Wenn Gläubige wahrhaftig so handeln, wie Paulus dies in Römer 12 postuliert, können sie tatsächlich versöhnte und geheilte Christen sein, die in der Lage sind, versöhnende und heilende Gemeinschaften zu schaffen. Dies kann wirklich geschehen, nicht nur weil "Gott in Christus war und die Welt mit sich selber versöhnte" (2.Kor 5,19), sondern auch, weil wir uns unserseits mit Gott versöhnt haben. Nicht nur ist Christus mitten unter uns, sondern auch wir sind offenkundig in Christus durch die Kraft des Heiligen Geistes. Während dies eine aktuelle Wirklichkeit hier und heute ist, ist es ebenfalls unsere ständige, innige Hoffnung und Fürbitte für die Zukunft: Komm, Heiliger Geist, heile und versöhne! Wir wollen zu dieser wunderbaren Form des Lebens verklärt werden, die uns wahrhaftig in heilende und versöhnende Gemeinschaften verwandelt.

Vorschläge und Fragen für die weitere Reflexion und Umsetzung:

  1. Jedes Mitglied der Bibelstudiengruppe sollte die biblische Textstelle im Voraus lesen und studieren, indem es sich mit dem allgemeinen Zusammenhang in der Bibel vertraut macht. Andere bekannte und verwandte Textstellen können zum Vergleich herangezogen werden.

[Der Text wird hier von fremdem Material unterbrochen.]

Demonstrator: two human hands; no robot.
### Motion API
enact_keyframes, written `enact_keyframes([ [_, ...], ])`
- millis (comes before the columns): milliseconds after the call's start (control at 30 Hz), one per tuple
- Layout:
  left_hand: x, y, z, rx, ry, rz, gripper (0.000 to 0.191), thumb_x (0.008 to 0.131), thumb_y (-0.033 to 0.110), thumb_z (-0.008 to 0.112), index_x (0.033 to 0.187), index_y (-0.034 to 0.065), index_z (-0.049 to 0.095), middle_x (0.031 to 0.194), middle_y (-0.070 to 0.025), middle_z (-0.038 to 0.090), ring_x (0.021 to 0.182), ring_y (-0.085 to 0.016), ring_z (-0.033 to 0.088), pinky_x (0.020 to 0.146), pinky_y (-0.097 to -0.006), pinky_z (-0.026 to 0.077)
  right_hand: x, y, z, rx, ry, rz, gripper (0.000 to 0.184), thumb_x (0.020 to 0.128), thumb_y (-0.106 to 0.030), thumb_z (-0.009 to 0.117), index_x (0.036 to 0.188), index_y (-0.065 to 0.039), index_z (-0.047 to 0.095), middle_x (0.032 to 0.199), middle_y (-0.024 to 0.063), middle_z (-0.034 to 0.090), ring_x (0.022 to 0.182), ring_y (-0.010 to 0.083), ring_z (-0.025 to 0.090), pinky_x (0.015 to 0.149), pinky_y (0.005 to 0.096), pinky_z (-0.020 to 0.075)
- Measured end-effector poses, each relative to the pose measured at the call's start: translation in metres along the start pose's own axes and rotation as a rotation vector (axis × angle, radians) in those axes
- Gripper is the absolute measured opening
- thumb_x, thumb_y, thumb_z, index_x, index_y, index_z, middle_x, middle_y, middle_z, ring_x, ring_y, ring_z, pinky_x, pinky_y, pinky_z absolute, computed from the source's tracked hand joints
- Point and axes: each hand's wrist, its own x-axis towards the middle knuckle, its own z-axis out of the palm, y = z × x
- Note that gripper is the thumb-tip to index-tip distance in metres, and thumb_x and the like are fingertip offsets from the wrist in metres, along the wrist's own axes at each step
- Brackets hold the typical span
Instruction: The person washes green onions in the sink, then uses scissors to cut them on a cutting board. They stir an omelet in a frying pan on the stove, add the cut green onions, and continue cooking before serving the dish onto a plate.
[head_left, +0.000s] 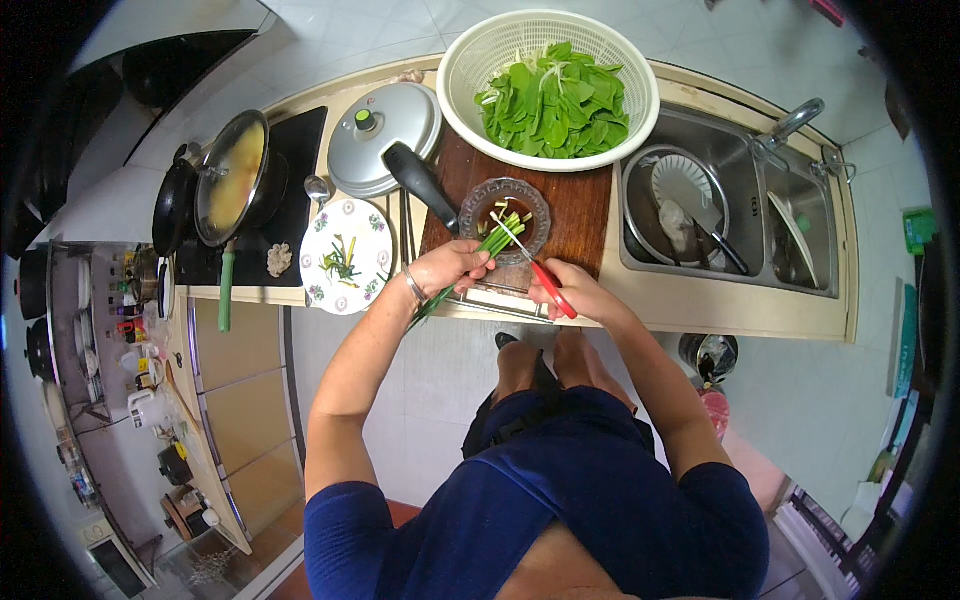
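Note:
My left hand (448, 268) grips a bundle of green onions (504, 234), their pale ends pointing over a ribbed glass bowl (543, 212). My right hand (574, 291) holds red-handled scissors (553, 289), whose blades lie at the pale ends of the stalks. Dark liquid and cut pieces show in the bowl, which stands on a brown wooden cutting board (589, 214). Left of it, a floral plate (313, 259) carries green and yellowish trimmings. Leafy greens (559, 105) lie in a large white plastic colander (637, 124) behind the bowl.
A silver pressure-cooker lid (349, 154) with a black handle lies behind the plate. Farther left, a glass-lidded pan (235, 180) stands on the black cooktop (304, 139). A metal spoon (318, 189) is near the plate. The steel double sink (757, 251) at right holds a metal basin and a knife.

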Motion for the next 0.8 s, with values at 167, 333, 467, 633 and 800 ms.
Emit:
enact_keyframes([
  [167,0.008,0.009,-0.009,0.111,-0.066,-0.08,0.018,0.088,0.019,0.042,0.083,0.0032,0.048,0.059,0.0036,0.039,0.045,-0.005,0.033,0.039,-0.0191,0.027,0.008,0.008,0.0,0.163,-0.021,0.069,0.042,0.072,-0.036,0.065,0.085,0.0,0.05,0.063,0.0049,0.052,0.044,0.0098,0.047,0.04,0.0228,0.0381],
  [333,0.016,0.014,-0.012,0.219,-0.059,-0.145,0.018,0.088,0.019,0.041,0.081,0.0032,0.048,0.058,0.0039,0.037,0.042,-0.005,0.031,0.037,-0.0197,0.025,0.012,0.007,0.002,0.196,0.015,0.15,0.031,0.077,-0.032,0.06,0.076,-0.002,0.051,0.053,0.0014,0.047,0.039,0.0088,0.045,0.035,0.0211,0.0351],
  [467,0.018,0.015,-0.015,0.238,-0.035,-0.17,0.016,0.088,0.016,0.04,0.081,0.0022,0.046,0.055,0.0035,0.036,0.038,-0.005,0.027,0.034,-0.0208,0.022,0.013,0.009,-0.005,0.182,-0.011,0.179,0.033,0.076,-0.033,0.062,0.077,-0.001,0.053,0.052,0.0007,0.046,0.039,0.0092,0.045,0.035,0.0212,0.0339],
  [633,0.013,0.014,-0.021,0.211,-0.026,-0.133,0.017,0.088,0.018,0.042,0.082,0.0035,0.047,0.059,0.0035,0.037,0.043,-0.005,0.03,0.038,-0.0198,0.025,0.006,0.012,-0.01,0.176,-0.031,0.1,0.038,0.077,-0.039,0.059,0.078,-0.002,0.052,0.054,0.001,0.046,0.04,0.0094,0.045,0.036,0.0213,0.0341],
  [800,0.008,0.007,-0.011,-0.131,0.081,-0.06,0.017,0.088,0.017,0.04,0.081,0.0026,0.046,0.058,0.0027,0.038,0.044,-0.006,0.032,0.038,-0.0207,0.027,-0.007,0.019,-0.009,0.06,-0.112,0.053,0.049,0.075,-0.049,0.056,0.086,-0.002,0.046,0.061,0.0039,0.047,0.049,0.0118,0.049,0.044,0.0241,0.0378],
])
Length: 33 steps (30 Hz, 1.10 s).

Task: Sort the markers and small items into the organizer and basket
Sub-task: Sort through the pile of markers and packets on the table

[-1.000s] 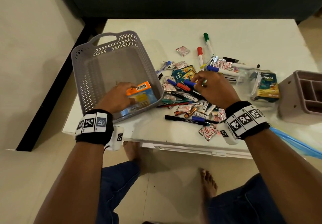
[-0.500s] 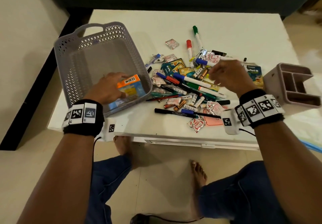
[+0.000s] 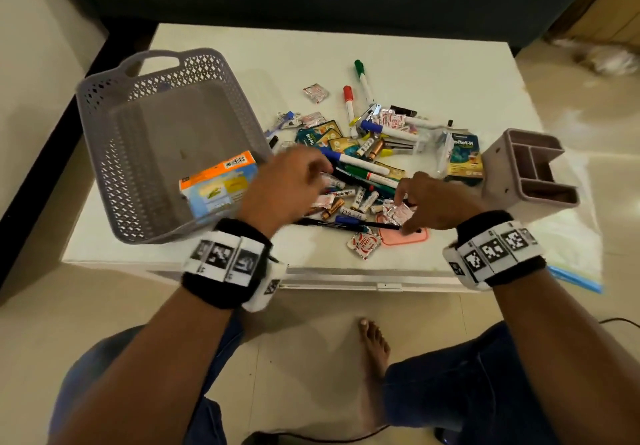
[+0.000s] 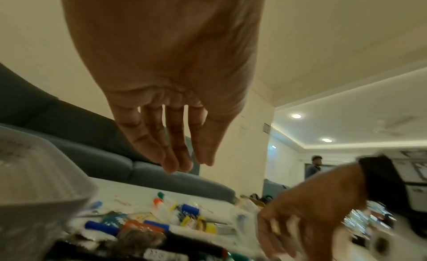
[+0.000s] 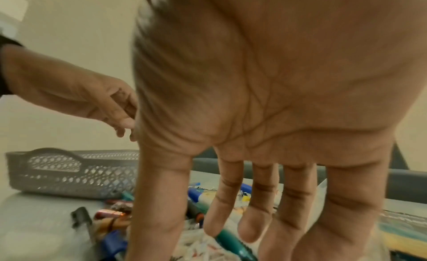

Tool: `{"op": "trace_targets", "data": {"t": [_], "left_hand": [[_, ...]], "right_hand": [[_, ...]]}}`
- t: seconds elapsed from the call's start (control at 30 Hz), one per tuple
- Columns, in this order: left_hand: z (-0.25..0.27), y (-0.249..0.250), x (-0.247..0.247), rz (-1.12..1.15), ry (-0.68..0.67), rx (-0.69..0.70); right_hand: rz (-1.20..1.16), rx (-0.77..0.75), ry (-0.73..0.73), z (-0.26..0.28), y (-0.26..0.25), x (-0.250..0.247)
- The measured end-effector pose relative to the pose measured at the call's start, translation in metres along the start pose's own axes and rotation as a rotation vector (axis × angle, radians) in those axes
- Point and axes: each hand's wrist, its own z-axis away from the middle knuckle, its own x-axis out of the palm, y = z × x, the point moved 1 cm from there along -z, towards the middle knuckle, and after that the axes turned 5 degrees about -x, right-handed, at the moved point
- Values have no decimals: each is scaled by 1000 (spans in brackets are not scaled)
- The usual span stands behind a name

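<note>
Leaving the box (image 3: 218, 185) in the basket (image 3: 104, 105), the left hand (image 3: 277, 188) now hovers empty, fingers loose, above the pile. Right hand (image 3: 433, 202), fingers extended, reaches down to the foil sachets (image 3: 398, 214).

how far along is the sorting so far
Barely started. Done: one orange box lies in the basket. In hand: nothing; left hand and right hand hover open above the pile. Left: the organizer looks empty, and markers, batteries and packets cover the table.
</note>
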Motion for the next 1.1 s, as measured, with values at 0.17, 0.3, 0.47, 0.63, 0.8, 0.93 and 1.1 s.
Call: {"op": "trace_targets", "data": {"t": [0.17,0.3,0.47,0.63,0.8,0.93,1.1], "left_hand": [[12,14,48,-238,-169,49],[5,5,53,-367,-201,8],[-8,-12,38,-347,-178,-90],[-13,-15,38,-354,-223,-94],[-14,-18,45,-359,-256,-112],[-17,-23,39,-360,-168,-177],[-13,-31,37,-412,-136,-263]], "right_hand": [[113,-134,126,19,-46,33],[232,-137,196,23,-77,63],[199,-164,295,17,-82,63],[205,-79,342,9,-52,41],[-27,43,247,-2,-22,22],[-117,30,310,-11,-13,10],[-143,-109,321,-21,-30,15]]}}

  2. Die Studiengruppe kann sich dem Text in einer meditativen und andächtigen Haltung nähern, indem sie mit einem Gebet um Führung und Erleuchtung beginnt, um das Wort Gottes zu verstehen und zu würdigen.
  3. Jede/Jeder sollte versuchen, den Text als Botschaft zu lesen, die Gott an jeden von uns persönlich richtet und die eine persönliche Antwort des Gehorsams verlangt.

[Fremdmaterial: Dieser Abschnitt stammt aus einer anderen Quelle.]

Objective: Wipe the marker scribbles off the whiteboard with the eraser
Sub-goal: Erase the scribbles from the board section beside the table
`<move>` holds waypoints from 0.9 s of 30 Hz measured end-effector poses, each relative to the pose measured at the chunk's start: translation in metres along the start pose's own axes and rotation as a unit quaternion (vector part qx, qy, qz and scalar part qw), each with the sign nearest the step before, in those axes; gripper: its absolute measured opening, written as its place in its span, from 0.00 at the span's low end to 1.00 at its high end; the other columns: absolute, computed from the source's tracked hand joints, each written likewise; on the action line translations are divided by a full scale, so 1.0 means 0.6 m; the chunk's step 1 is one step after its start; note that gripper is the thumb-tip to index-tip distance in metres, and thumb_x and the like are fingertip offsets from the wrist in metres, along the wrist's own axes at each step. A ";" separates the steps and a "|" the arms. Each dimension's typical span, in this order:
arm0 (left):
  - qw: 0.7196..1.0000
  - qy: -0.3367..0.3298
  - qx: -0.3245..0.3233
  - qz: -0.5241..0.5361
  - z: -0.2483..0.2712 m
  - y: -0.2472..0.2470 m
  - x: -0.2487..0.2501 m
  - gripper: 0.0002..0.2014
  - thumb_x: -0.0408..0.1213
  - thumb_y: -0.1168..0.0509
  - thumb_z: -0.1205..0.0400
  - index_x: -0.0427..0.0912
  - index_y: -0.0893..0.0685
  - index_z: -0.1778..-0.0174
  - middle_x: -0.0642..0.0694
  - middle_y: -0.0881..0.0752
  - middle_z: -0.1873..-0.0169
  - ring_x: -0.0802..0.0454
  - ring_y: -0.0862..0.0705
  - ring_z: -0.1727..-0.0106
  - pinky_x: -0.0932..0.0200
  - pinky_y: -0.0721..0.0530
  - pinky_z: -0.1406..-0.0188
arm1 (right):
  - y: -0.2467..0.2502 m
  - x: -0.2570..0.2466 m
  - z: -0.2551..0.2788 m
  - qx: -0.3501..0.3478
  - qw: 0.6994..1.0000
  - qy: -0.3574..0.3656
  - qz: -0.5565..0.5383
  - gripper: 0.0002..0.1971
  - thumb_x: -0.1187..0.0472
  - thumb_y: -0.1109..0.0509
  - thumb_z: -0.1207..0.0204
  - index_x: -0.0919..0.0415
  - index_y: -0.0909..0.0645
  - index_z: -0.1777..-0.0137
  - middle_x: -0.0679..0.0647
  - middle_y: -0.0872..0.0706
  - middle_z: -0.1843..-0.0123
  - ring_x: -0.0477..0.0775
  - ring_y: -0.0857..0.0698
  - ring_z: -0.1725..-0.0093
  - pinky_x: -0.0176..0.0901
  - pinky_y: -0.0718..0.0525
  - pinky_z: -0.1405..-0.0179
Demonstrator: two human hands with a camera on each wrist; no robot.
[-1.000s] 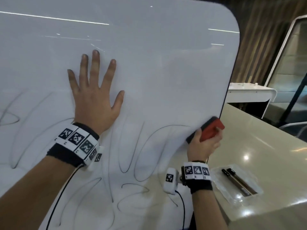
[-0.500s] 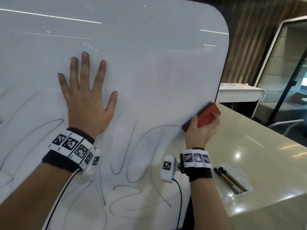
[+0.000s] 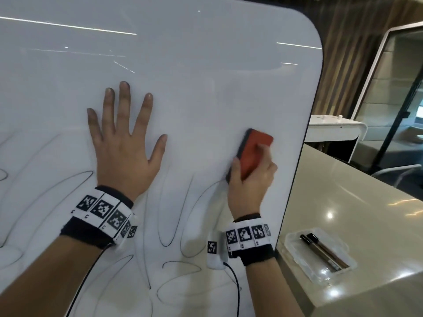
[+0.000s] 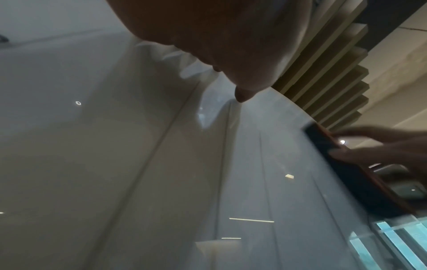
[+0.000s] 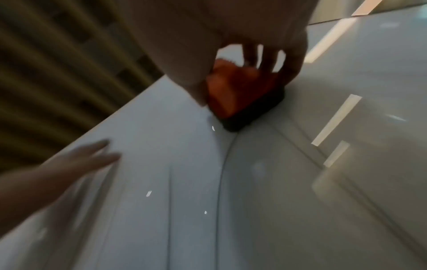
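Filling most of the head view: a white board point(image 3: 206, 88), glossy, with rounded corners, its top half bare and catching strip-light reflections. Looping across its lower half: thin black scribbles point(image 3: 164, 225), tall ovals and curls, running off the left and bottom edges.

Stretching away at right, beside the board's edge: a pale counter point(image 3: 354, 213), shining under ceiling lights. Standing behind it: a slatted wooden wall point(image 3: 338, 65) and a white-framed glass booth point(image 3: 402, 88).

Pressing flat on the board, left of centre: the left hand point(image 3: 123, 154), fingers straight and spread, palm against the surface, gripping nothing. Lying just above the scribbles, fingertips on clean white.

Working near the board's right edge: the right hand point(image 3: 249, 186), fingers and thumb curling round the eraser point(image 3: 254, 152), holding it firmly. Showing a red back and a dark felt pad, with the pad lying against the board at the top of the rightmost loop. Seen close from the right wrist: the eraser point(image 5: 242, 95) pad-down on the surface, a black line running up to its lower edge.

Circling both wrists: black bands with square black-and-white markers.

Sitting on the counter near the board: a clear tray point(image 3: 320, 259) holding two dark pens point(image 3: 322, 250) side by side.
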State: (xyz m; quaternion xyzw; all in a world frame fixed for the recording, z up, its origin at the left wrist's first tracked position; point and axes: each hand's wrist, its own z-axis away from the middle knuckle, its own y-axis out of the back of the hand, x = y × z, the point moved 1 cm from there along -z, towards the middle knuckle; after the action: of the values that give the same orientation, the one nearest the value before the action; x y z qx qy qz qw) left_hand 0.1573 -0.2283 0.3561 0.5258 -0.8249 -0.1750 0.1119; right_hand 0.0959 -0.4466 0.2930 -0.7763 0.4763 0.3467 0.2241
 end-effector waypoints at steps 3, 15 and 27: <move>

  4. Ist eine persönliche Antwort des Gehorsams auf die Ermahnungen des Textes möglich? Welche Antworten sind nach Ihrem Dafürhalten in Ihrem Leben leichter und welche schwieriger in die Tat umzusetzen und warum?
  5. Wenn für uns die Bibel das verbindliche Wort Gottes in menschlicher Sprache ist und die Bibel gleichzeitig göttlichen und menschlichen Wesens, welche Teile unseres Textes können dann als göttliche und welche als menschliche betrachtet werden?
  6. Im orthodoxen Christentum sind Kirche und Bibel untrennbar und stehen in gegenseitiger Abhängigkeit. In welcher Weise, wenn überhaupt, scheint Ihnen der Text diese Tatsache zu belegen?
  7. Wenn das Christentum, wie viele Christen heute meinen, in eine Sackgasse geraten ist, weil es die Christen versäumt haben, wirkliche Christen zu sein, in welcher Weise wirft unser Text dann ein Licht auf unsere Bedrängnis? Wie weist er auf das Entstehen einer neuen Menschheit hin? Wie kann er uns helfen, heilende und versöhnende Gemeinschaften aufzubauen?